Could you write out the listing below exactly as it stands, leaving out the pictures?

*** Source data ***

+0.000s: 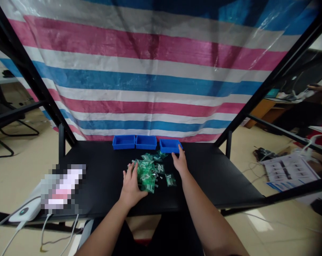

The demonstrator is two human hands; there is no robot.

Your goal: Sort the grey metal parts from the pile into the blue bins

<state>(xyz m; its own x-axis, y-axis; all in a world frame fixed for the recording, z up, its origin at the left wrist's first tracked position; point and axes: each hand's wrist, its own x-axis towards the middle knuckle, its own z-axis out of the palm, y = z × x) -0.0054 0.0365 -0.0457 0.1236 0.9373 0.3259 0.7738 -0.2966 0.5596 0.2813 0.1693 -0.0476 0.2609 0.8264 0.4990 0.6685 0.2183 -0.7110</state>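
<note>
A heap of small clear packets with green parts (148,170) lies in the middle of a black table (97,177). My left hand (131,186) rests on the heap's left side with its fingers spread flat. My right hand (180,161) reaches past the heap, fingers stretched out and touching the front edge of the right blue bin (169,145). Two more blue bins, the left one (123,142) and the middle one (146,142), stand beside it in a row at the table's back edge. Neither hand holds anything I can see.
A striped pink, blue and white tarp (150,71) hangs behind the table, framed by black metal bars (30,74). A white device with cables (25,209) and a blurred object sit at the table's left front. Papers (288,170) lie on the floor at right.
</note>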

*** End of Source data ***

_Solution to this problem_:
+0.000s: 

The demonstrator is two human hands; there is no robot.

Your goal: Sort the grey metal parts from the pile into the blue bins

<state>(xyz m; its own x-axis, y-axis; all in a world frame fixed for the recording, z up, its origin at the left wrist's first tracked position; point and axes: each hand's wrist, its own x-axis towards the middle knuckle, its own z-axis out of the palm, y = z × x) -0.0054 0.0365 -0.0457 0.1236 0.9373 0.3259 0.7738 -0.2966 0.5596 0.2813 0.1693 -0.0476 0.2609 0.8264 0.4990 0.6685 0.2183 -0.7110</state>
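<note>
A heap of small clear packets with green parts (148,170) lies in the middle of a black table (97,177). My left hand (131,186) rests on the heap's left side with its fingers spread flat. My right hand (180,161) reaches past the heap, fingers stretched out and touching the front edge of the right blue bin (169,145). Two more blue bins, the left one (123,142) and the middle one (146,142), stand beside it in a row at the table's back edge. Neither hand holds anything I can see.
A striped pink, blue and white tarp (150,71) hangs behind the table, framed by black metal bars (30,74). A white device with cables (25,209) and a blurred object sit at the table's left front. Papers (288,170) lie on the floor at right.
</note>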

This output is complete, and the exercise is done.